In tal modo, la Corte d’appello si e’ correttamente conformata al tradizionale orientamento di questa Corte (Sez. 1, sentenza n. 7388 del 11/06/1985, Rv. 170189), per il quale i reati di percosse e di lesioni personali volontarie hanno in comune l’elemento soggettivo, che consiste nella volonta’ di colpire taluno con violenza fisica, e differiscono quanto alla materialita’, ovvero in riferimento alle conseguenze che la violenza produce:
– il primo e’ caratterizzato dalla condizione negativa che la violenza non abbia cagionato, al di fuori di una eventuale sensazione dolorosa, effetti patologici costituenti malattia e cioe’ non abbia prodotto alterazioni anatomiche, organiche o funzionali, pur se di modesta entita’;
– diversamente, nel caso in cui, a seguito delle percosse subite, la vittima riporti un trauma contusivo, che determini un’alterazione delle normali funzioni fisiologiche dell’organismo della parte lesa, da richiedere un processo terapeutico con specifici mezzi di cura e appropriate prescrizioni mediche, si configura il delitto di lesioni volontarie.

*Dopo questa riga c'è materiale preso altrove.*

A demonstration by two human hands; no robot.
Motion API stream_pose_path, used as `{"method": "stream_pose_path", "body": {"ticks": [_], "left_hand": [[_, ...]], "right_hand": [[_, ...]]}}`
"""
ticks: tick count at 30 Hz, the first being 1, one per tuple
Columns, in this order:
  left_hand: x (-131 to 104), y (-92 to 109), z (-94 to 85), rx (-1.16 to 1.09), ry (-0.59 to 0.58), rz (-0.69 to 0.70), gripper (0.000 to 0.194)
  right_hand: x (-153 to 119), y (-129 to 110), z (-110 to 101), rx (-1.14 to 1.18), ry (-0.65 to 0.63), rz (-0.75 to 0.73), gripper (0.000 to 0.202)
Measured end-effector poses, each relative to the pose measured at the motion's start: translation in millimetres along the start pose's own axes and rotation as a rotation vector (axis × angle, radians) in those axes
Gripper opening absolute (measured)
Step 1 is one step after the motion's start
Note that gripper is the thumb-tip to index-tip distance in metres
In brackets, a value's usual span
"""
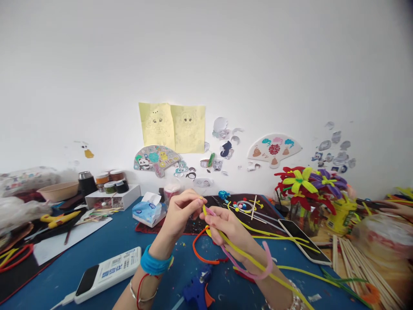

La declaratoria d’inammissibilita’ totale del ricorso comporta, ai sensi dell’articolo 616 c.p.p., la condanna del ricorrente al pagamento delle spese processuali nonche’ – apparendo evidente dal contenuto dei motivi che egli ha proposto il ricorso determinando la causa d’inammissibilita’ per colpa (Corte Cost., sentenza 13 giugno 2000, n. 186) e tenuto conto dell’entita’ della predetta colpa, desumibile dal tenore delle rilevate cause d’inammissibilita’ della somma di Euro duemila in favore della Cassa delle Ammende a titolo di sanzione pecuniaria.

P.Q.M.

dichiara inammissibile il ricorso e condanna il ricorrente al pagamento delle spese processuali e della somma di Euro duemila in favore della Cassa delle ammende.
Sentenza con motivazione semplificata.